This is clearly a rudimentary onion-model. We can make the following assignments:

(Coakes & Elliman 1999) are probably right, therefore, to reject the (Midgley 1992) onion-model, but a more carefully-considered model may overcome their objections. Designers and developers do not belong inside the "technical system" boundary – in any case, since it contains people, it must be socio-technical. The organisational boundary is the wrong one to choose (unless the organisation is the focus of study, rather than a product); and the "human or total system" boundary does seem rather vague.
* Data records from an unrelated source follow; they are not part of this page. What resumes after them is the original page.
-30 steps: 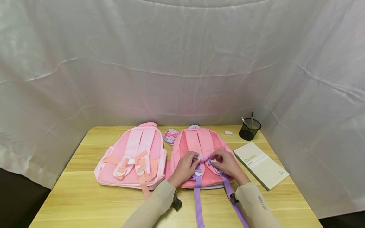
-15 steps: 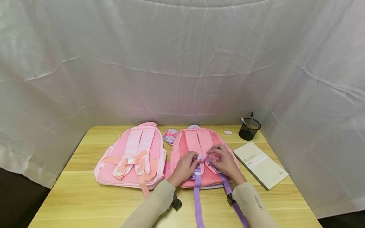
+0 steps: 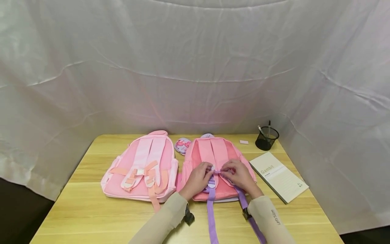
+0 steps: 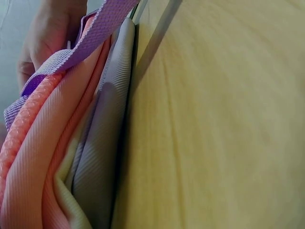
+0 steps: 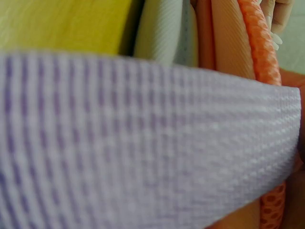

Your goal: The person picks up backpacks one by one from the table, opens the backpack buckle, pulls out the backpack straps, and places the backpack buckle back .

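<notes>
The back of a coral-pink backpack (image 3: 204, 152) faces up on the table, shoulder straps towards me. Over the lower part of its straps, my left hand (image 3: 197, 179) pinches a small white buckle (image 3: 213, 168) on a purple chest strap. Close on its right, my right hand (image 3: 240, 174) pinches the purple strap (image 3: 218, 171) between thumb and fingers. Two long purple webbing tails (image 3: 211, 217) hang towards the front edge. Purple webbing (image 4: 81, 52) crosses the bag's bottom edge in the left wrist view. In the right wrist view, webbing (image 5: 143, 143) covers most of the scene.
A light pink backpack (image 3: 143, 149) with orange straps lies to the left. Between the bags sits a round character pouch (image 3: 182, 145). On the right are a notebook (image 3: 278, 176), a black mesh pen cup (image 3: 265, 140) and a white eraser (image 3: 244, 142).
My right hand has shifted left, let its fingers spread briefly, then closed on the strap nearer the left hand. The left hand has stayed at the buckle.
</notes>
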### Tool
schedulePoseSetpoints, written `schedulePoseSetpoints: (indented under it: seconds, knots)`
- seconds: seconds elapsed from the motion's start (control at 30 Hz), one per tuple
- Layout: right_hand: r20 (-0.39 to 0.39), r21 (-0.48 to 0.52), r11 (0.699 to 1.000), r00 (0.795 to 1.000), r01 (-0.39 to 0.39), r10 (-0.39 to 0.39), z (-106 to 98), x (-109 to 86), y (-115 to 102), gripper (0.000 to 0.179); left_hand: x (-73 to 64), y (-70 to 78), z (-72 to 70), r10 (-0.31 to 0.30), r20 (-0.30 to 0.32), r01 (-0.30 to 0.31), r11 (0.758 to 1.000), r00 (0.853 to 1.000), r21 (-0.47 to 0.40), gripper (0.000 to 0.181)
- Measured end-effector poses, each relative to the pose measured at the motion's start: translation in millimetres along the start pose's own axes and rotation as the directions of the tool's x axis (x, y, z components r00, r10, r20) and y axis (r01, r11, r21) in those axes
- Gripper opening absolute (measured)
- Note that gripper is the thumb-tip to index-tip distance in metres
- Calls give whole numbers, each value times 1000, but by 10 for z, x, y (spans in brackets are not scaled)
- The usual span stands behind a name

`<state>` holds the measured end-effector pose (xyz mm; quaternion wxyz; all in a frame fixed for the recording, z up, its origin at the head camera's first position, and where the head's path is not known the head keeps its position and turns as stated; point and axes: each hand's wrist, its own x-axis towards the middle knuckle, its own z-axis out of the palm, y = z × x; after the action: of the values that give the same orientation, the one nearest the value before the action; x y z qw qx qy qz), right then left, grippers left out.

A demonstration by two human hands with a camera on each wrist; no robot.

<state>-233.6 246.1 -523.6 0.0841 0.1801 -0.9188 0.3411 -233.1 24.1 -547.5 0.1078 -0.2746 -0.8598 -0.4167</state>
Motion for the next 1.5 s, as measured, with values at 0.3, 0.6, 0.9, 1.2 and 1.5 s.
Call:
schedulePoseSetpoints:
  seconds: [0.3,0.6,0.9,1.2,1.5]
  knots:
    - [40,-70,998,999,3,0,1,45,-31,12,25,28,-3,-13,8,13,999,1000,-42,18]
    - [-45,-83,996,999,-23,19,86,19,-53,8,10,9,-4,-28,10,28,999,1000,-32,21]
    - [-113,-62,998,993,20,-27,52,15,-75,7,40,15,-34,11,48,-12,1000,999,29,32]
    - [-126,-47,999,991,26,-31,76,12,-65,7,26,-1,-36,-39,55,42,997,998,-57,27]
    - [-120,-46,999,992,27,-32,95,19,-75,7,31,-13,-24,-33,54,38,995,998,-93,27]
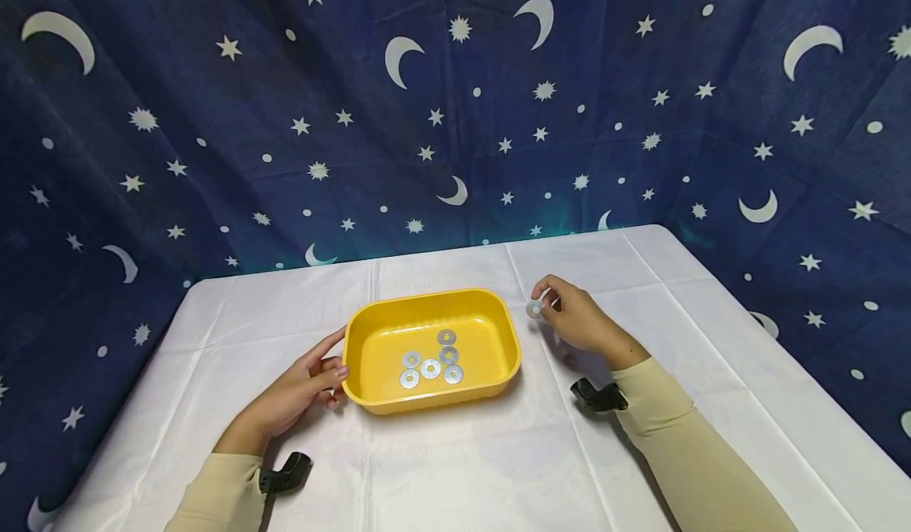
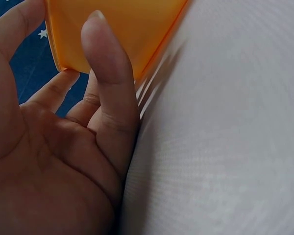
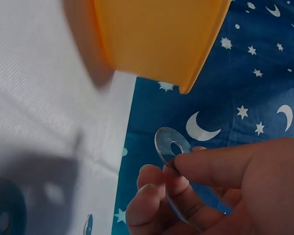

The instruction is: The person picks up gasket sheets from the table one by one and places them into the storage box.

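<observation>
A yellow plastic tray (image 1: 427,405) sits on the white cloth, with several flat metal washers (image 1: 430,368) lying on its floor. My left hand (image 1: 302,390) holds the tray's left end, the thumb and fingers spread along its wall. In the left wrist view the thumb (image 2: 108,54) overlaps the orange-looking wall, and other fingers touch its edge. To the right of the tray, my right hand (image 1: 580,315) pinches one washer (image 1: 535,309) between thumb and fingertips. That washer (image 3: 171,147) is tilted, with its centre hole showing, in the right wrist view.
Ring-shaped pieces like washers (image 3: 7,208) show at the right wrist view's lower left. White cloth covers the table (image 1: 455,469). A dark blue curtain (image 1: 455,121) with moons and stars stands behind and at both sides. Black wrist devices (image 1: 598,396) sit at both sleeves.
</observation>
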`<state>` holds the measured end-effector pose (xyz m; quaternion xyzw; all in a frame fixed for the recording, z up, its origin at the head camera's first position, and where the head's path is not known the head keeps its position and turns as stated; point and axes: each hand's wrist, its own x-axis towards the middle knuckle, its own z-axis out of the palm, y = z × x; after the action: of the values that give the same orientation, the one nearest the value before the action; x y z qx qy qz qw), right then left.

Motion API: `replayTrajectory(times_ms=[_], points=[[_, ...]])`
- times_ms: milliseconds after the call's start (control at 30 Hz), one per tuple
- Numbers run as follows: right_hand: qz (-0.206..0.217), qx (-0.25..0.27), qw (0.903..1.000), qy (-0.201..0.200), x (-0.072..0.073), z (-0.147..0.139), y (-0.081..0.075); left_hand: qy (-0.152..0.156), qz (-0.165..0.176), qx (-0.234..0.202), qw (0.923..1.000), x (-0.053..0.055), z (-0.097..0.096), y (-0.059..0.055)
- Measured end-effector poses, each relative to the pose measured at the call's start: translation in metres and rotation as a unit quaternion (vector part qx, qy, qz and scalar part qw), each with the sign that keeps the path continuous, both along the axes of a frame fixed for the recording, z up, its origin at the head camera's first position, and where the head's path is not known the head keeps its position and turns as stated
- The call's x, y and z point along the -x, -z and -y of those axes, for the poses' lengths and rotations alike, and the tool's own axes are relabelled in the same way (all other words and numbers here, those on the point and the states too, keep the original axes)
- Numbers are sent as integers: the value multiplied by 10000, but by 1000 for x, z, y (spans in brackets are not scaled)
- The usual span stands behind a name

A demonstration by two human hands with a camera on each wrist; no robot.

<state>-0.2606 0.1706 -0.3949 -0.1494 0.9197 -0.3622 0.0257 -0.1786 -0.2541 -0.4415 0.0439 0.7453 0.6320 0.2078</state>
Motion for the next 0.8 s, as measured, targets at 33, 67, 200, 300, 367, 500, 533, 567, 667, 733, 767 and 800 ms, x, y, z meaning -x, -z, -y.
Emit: replayTrajectory(times_ms=[33, 67, 200, 300, 367, 500, 533, 567, 667, 733, 767, 800], points=[[-11, 12, 10000, 3, 0, 1, 0, -1, 6, 13, 10000, 0, 0, 0], [-24, 19, 10000, 4, -1, 2, -1, -7, 12, 27, 10000, 0, 0, -1], [-106, 110, 9999, -6, -4, 6, -5, -41, 50, 135, 9999, 0, -1, -2], [-214, 192, 9995, -113, -8, 9, -10, -43, 58, 153, 9999, 0, -1, -2], [-256, 256, 9992, -187, -11, 12, -12, -18, 48, 116, 9999, 0, -1, -2], [-245, 411, 9983, -339, -14, 16, -15, 18, 34, 27, 10000, 0, -1, -2], [-225, 456, 9981, -358, -15, 17, -16, 20, 33, 10, 10000, 0, 0, -2], [-209, 489, 9979, -374, -16, 18, -16, 20, 29, -4, 10000, 0, 0, -2], [-148, 551, 9976, -402, -19, 22, -17, 16, 28, 2, 10000, 0, 0, -2], [-99, 569, 9975, -399, -20, 24, -17, 4, 33, 15, 10000, 0, 0, -2], [-62, 576, 9975, -409, -21, 25, -17, 4, 41, 32, 10000, 0, 0, -2], [-37, 571, 9974, -428, -21, 26, -17, 8, 44, 56, 10000, 0, 0, -2]])
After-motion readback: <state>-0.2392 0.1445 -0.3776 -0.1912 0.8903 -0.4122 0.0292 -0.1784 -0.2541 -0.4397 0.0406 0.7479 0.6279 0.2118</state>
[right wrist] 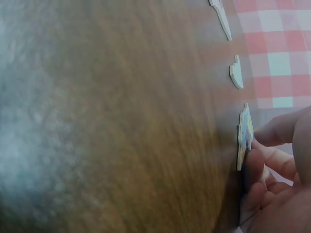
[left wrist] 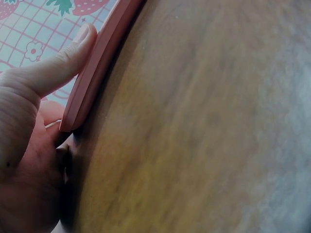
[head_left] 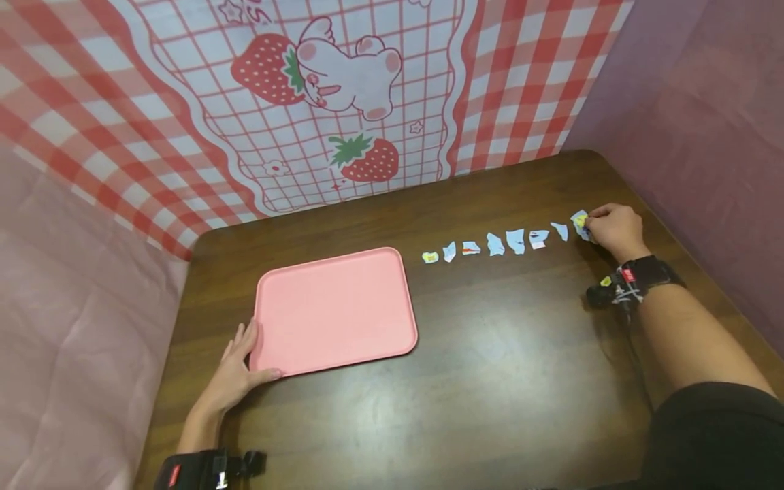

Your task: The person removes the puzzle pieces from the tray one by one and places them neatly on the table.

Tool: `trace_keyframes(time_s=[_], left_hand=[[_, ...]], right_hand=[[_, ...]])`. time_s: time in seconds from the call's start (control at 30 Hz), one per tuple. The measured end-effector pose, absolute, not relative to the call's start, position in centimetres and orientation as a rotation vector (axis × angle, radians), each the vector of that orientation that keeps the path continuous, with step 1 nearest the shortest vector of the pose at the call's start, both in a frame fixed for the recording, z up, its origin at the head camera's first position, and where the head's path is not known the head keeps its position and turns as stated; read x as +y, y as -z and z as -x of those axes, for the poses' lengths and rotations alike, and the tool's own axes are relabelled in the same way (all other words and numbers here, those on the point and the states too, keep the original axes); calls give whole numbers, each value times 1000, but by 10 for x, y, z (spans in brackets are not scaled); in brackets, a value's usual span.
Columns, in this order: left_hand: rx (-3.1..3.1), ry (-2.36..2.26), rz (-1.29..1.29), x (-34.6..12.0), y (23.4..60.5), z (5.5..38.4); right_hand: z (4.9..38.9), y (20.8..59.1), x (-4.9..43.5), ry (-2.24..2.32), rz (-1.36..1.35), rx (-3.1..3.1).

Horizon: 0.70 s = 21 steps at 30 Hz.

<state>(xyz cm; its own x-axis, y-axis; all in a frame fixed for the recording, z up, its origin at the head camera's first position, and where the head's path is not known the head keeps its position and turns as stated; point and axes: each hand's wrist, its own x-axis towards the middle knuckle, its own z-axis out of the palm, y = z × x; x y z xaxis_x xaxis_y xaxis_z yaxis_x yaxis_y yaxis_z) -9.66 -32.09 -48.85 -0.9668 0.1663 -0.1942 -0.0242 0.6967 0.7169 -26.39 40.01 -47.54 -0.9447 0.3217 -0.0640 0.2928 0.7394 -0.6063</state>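
My left hand point(head_left: 229, 378) holds the near left corner of a pink tray point(head_left: 335, 309), with the thumb along its near rim and the fingers at its left side. The left wrist view has the thumb point(left wrist: 63, 60) against the tray's rim point(left wrist: 95, 68). At the far right, my right hand point(head_left: 615, 231) pinches the edge of a pale blue puzzle piece point(head_left: 578, 216) with a yellow patch. In the right wrist view that piece point(right wrist: 245, 133) lies low over the wood, its far side hidden by thumb and fingertips.
Several small irregular pieces form a row from the tray's right side, among them a yellow one point(head_left: 431, 257) and a pale blue one point(head_left: 516, 241). A brown wooden table point(head_left: 490, 381) bears everything. Behind it hangs a red-and-white checked cloth point(head_left: 520, 82); pink drapes point(head_left: 704, 136) flank it.
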Motion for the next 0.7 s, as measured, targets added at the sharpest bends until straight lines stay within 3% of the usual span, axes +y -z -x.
trace_keyframes(time_s=[0.43, 0.7], left_hand=[[2675, -1129, -154, -320, 480, 94], [2598, -1171, -11, -321, 477, 94]], right_hand=[[252, 468, 400, -1001, 451, -2901], [248, 476, 404, -1056, 396, -2882]])
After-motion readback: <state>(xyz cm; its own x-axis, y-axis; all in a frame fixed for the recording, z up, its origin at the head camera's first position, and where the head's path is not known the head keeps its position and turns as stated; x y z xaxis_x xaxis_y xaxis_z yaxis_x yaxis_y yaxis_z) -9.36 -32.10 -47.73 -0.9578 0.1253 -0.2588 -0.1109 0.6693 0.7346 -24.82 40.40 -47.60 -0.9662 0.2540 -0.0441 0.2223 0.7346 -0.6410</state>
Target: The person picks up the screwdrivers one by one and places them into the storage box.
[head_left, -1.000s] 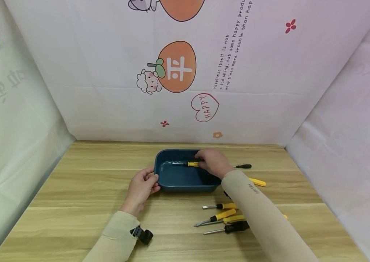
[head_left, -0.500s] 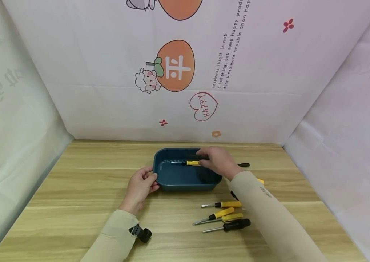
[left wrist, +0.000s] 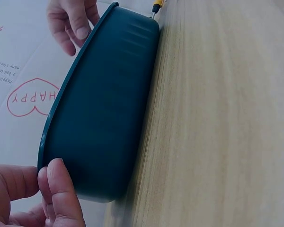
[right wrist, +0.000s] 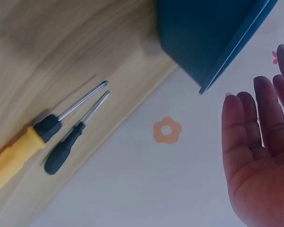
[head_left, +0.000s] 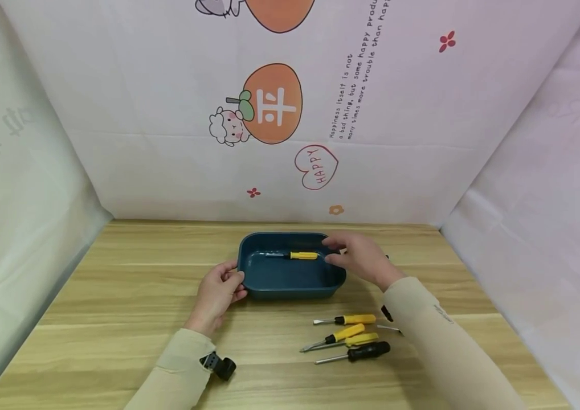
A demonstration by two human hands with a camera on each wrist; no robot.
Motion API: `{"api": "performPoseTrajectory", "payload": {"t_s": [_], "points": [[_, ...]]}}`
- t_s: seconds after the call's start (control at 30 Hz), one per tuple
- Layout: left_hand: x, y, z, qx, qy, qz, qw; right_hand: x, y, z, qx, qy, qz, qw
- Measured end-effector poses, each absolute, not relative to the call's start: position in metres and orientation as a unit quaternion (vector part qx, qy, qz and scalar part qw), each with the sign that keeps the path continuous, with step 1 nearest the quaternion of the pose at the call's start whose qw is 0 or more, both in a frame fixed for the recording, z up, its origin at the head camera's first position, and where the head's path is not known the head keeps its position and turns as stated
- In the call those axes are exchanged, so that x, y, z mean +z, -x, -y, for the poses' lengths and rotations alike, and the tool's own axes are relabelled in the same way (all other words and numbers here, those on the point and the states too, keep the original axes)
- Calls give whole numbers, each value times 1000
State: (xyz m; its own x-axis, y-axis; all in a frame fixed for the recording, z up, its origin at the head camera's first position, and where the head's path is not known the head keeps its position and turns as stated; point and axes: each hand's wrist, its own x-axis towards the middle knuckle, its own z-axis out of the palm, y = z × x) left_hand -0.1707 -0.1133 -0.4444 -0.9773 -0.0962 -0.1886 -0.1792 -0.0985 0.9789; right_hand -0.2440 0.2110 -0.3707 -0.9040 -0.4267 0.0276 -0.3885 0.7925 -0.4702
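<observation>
A dark teal rectangular bin (head_left: 290,293) stands on the table, and one yellow-handled screwdriver (head_left: 303,255) lies inside it toward the far wall. My left hand (head_left: 215,293) pinches the bin's left rim between thumb and fingers; the left wrist view shows the thumb and fingers (left wrist: 61,191) on either side of that rim. Above the right end of the bin is my right hand (head_left: 359,256), fingers relaxed and holding nothing. In the right wrist view its fingers (right wrist: 267,113) are spread apart, clear of the bin.
In front of the bin's right end lie several screwdrivers, among them a yellow one (head_left: 359,319) and a black one (head_left: 368,351). The right wrist view shows a yellow-and-black screwdriver (right wrist: 19,151) and a small black one (right wrist: 61,153) right of the bin. A printed sheet (head_left: 392,188) rises behind the table.
My right hand has let go of the yellow-handled screwdriver in the bin and moved back to the right. The left hand keeps its place on the rim.
</observation>
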Motion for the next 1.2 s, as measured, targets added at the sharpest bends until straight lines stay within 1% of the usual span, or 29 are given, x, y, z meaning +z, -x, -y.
{"api": "performPoseTrajectory", "payload": {"t_s": [0.67,1.0,1.2], "points": [[-443,170,112,721,104,-684,29,-389,230,-270,-231,209,-950,6],[-441,169,113,721,103,-684,32,-398,224,-296,-214,178,-960,8],[-441,170,113,722,103,-683,33,-404,224,-309,-216,156,-963,24]]}}
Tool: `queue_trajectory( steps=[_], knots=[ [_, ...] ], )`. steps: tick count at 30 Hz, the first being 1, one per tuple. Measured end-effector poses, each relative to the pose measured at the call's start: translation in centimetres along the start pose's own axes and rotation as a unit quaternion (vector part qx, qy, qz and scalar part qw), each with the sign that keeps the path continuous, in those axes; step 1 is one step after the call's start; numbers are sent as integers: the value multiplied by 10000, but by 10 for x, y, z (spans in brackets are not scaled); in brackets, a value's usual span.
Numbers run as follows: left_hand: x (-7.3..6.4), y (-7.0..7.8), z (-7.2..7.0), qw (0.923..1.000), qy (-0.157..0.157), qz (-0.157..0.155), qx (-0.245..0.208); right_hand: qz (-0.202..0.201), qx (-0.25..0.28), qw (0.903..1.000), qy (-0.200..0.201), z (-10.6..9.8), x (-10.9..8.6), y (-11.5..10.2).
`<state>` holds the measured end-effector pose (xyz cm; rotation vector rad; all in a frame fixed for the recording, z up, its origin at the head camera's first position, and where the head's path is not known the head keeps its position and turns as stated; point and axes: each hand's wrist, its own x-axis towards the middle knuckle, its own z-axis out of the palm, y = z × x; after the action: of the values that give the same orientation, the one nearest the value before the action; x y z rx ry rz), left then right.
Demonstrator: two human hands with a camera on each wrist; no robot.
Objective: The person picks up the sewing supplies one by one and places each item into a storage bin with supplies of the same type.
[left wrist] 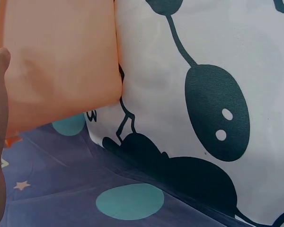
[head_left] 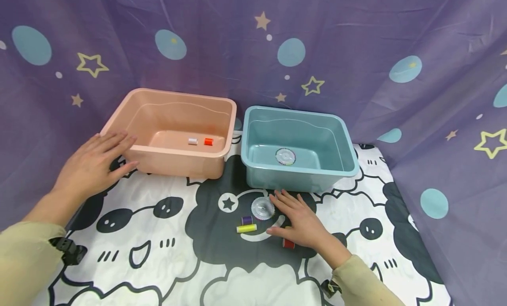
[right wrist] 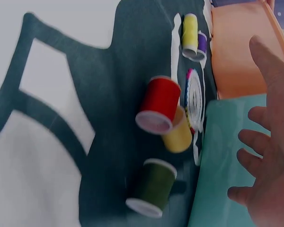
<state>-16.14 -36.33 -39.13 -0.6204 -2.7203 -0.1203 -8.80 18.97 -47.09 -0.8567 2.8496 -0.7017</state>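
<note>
My left hand [head_left: 95,163], fingers extended, lies at the front left corner of the peach bin [head_left: 178,160]. My right hand [head_left: 299,218] holds nothing; its fingers are spread low over the dark patch of cloth. By its fingertips lies a round wheel of pins [head_left: 263,208]. Left of the thumb are a yellow thread spool [head_left: 246,228] and a purple one [head_left: 247,220]. A red thread spool [head_left: 288,243] shows partly under the hand. In the right wrist view, a golden spool [right wrist: 178,135] and a dark green spool [right wrist: 153,187] lie close to it.
Inside the peach bin are a white spool [head_left: 192,141] and an orange-red spool [head_left: 208,141]. A blue bin [head_left: 299,176] beside it holds another pin wheel [head_left: 285,156]. Behind both bins hangs a purple curtain [head_left: 237,46]. The patterned cloth [head_left: 178,253] covers the table.
</note>
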Motion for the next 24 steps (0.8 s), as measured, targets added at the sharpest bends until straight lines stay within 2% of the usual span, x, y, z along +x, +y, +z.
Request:
queue_trajectory(
  steps=[6, 12, 19, 24],
  knots=[
    [1, -3, 8, 9995, 284, 60, -123, -118, 169, 9995, -237, 3, 10, -11],
    [3, 0, 16, 9962, 843, -29, -217, -215, 182, 9988, -395, 10, 22, -20],
    [5, 1, 26, 9864, 1620, 28, -263, -168, 287, 9973, -658, 18, 34, -29],
    [6, 2, 32, 9785, 2038, -19, -307, -222, 357, 9958, -815, 21, 40, -32]
  ],
)
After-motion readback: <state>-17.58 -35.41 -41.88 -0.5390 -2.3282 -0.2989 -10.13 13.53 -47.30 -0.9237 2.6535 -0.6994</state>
On the other hand, there is usually a Containing System (in our terms, see section 3.1) that makes use of the results or outputs of The (socio-technical) System that we are developing – otherwise, why would anyone pay to develop it – and there are indeed stakeholders such as shareholders and government who may have an interest in aspects of the system, while not themselves playing any part in its development or operation. The problem with a stakeholder web formed afresh for each new system is that it offers little guidance, whereas the engineers working on yet another telemetry system (say) are immediately aware that what they are doing is very similar to what they did on previous projects. Coakes & Elliman throw out the baby with the bathwater.

A modern onion model related to stakeholders can be found in (Donaldson & Preston 1995, page 74).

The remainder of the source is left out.